Here are two things we can safely say about this election:
1. It will be a high-turnout election.
2. High turnout will benefit the Democrats.
Here’s how we know it will be a high-turnout election:
First and foremost, this is a very high interest election. Data across a wide range of polls have persistently shown that voters are expressing more interest in this campaign and are following it more closely than they were at comparable points in the 2000 and 1996 campaigns. These indicators suggest that, on the basis of interest alone, voter turnout could be comparable to that in 1992.
And besides high interest, this is an election where there have been high levels of new registrations and voter contact by the “ground games” of both parties. Therefore, not only are voters more interested, they are also more likely to have been provided with the opportunity to mobilize that interest and convert it into voting on election day (or before). This suggests that turnout could potentially surpass that in 1992.
Here’s how we know that high turnout is likely to benefit the Democrats:
The basic reason is simple. Democrats enjoy support from a number of “peripheral” constituencies this year whose participation levels are typically low and can be difficult to get to the polls. But in a high turnout election, electoral intensity draws these constituencies into the process and tends to produce not only an increase in their turnout–after all, most groups will experience at least some increase in turnout–but an increase in turnout that is higher than that of more mainstream constituencies. Therefore, the higher the turnout, the higher the payoff for the Democrats, because their peripheral constituencies are disproportionately mobilized into the process.
One such constituency is young voters (18-29). While there have been exceptions, and Kerry’s lead has varied over time, most polls most of the time have shown Kerry with a healthy lead over Bush among young voters in general, and college students in particular.
Another constituency is new voters. Again, while not all polls agree and Kerry’s lead has varied over time, most polls most of the time have shown Kerry with a strong lead over Bush among new voters.
Underscoring the new voters pattern is Democratic success in generating new registrations this year, particularly, of course, in the battleground states. While there is some dispute over who won these “registration wars”–and we may not have a final answer until after the election when more and better data will be available–I am persuaded that the Democrats have had greater success registering voters where they matter the most. And a high turnout election is just what is needed to bring these new registrants, whose participation rates are typically less than that of already-registered voters, to the polls.

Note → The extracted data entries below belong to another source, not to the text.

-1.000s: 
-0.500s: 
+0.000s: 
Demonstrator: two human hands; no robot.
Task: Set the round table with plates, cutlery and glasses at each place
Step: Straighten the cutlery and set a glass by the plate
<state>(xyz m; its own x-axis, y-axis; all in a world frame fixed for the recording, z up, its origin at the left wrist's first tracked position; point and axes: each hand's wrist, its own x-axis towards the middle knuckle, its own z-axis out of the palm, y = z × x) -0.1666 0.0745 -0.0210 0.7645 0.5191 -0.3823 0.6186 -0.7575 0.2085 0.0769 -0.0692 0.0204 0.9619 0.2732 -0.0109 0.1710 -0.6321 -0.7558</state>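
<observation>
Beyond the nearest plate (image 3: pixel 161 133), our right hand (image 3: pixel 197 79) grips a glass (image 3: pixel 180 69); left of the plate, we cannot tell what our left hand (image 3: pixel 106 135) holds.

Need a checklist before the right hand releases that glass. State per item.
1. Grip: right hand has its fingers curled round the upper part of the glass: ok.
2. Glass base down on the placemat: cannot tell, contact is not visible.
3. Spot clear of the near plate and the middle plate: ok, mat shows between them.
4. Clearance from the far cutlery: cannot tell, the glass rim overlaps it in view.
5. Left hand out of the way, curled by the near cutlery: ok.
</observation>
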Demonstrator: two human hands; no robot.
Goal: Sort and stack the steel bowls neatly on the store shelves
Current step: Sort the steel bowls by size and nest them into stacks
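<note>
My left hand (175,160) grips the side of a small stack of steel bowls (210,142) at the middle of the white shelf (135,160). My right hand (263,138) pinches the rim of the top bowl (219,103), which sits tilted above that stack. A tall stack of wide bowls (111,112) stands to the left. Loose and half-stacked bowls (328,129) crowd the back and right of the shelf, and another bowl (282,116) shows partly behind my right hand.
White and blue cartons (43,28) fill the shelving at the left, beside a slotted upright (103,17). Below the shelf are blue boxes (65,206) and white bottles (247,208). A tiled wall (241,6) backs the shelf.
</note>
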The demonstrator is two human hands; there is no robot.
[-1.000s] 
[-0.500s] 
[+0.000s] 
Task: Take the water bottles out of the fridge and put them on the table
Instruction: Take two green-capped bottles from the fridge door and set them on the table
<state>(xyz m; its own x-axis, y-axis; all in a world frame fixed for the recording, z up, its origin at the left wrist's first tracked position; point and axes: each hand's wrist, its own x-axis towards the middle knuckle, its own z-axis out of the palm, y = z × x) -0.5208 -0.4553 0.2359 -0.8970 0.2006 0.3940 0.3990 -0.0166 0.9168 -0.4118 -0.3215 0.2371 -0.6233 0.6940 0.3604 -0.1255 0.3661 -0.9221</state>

Another key–perhaps the key–constituency is minority voters, whose support for the Democrats is exceptionally high. Bush’s black support generally registers in the 7-10 percent range (though there are exceptions; see my recent discussion of one of those exceptions) and Bush’s Hispanic support has been running around 30 percent in nationwide or multistate polls of Hispanics. (Such polls–as opposed to regular national polls–provide for the Spanish-language interviewing and other arrangements needed to get a proper sample of Hispanic voters and therefore provide better measures of Hispanic sentiment.)
Finally, recent work by Victoria Lynch of the DLC, based on National Election Studies data, shows that peripheral voters in general–those who are not highly committed to voting and tend to surge in and out of the electorate depending on their interest in the election–tend to lean naturally toward the Democrats, not the Republicans. As the DLC’s memo on the report summarizes these tendencies:
Peripheral voters are much more like Democrats than Republicans in supporting an activist government; in their commitment to equal opportunity; and in their rejection of cultural conservative “wedge issues.” Demographically, peripheral voters are more like Democrats than Republicans in that they are relatively younger, less educated, more likely to consider themselves “working class,” less likely to attend worship services regularly, and much more likely to self-identify as ideological “moderates” rather than conservatives. Indeed, this analysis casts a lot of doubt on Republican claims that non-voting Christian conservatives are a big part of the pool of “mobilizable” peripheral voters — in part because these voters are disproportionately disengaged from civic as well as political involvement, and do not readily follow opinion-leaders, much less the “voter guides” distributed in churches that they do not regularly attend.
The last point is important because it helps debunk Karl Rove’s infamous–and specious–claim that there were 4 million “missing” conservative white evangelical voters in the 2000 election who could potentially be turned out in this election. (If further debunking of the missing 4 million is needed, let me recommend Marisa Katz’ demolition job on The New Republic’s website.)
So, in sum, a high turnout election seems very likely and a consequent advantage for the Democrats very likely as well. And the Democrats’ ground game seems to be running in high gear and fully capable of maximizing that advantage (see Harold Meyerson’s excellent new piece on Democratic mobilization efforts). In a close election–and that seems a very distinct possibility–this turnout advantage for the Democrats could not only be important, but decisive.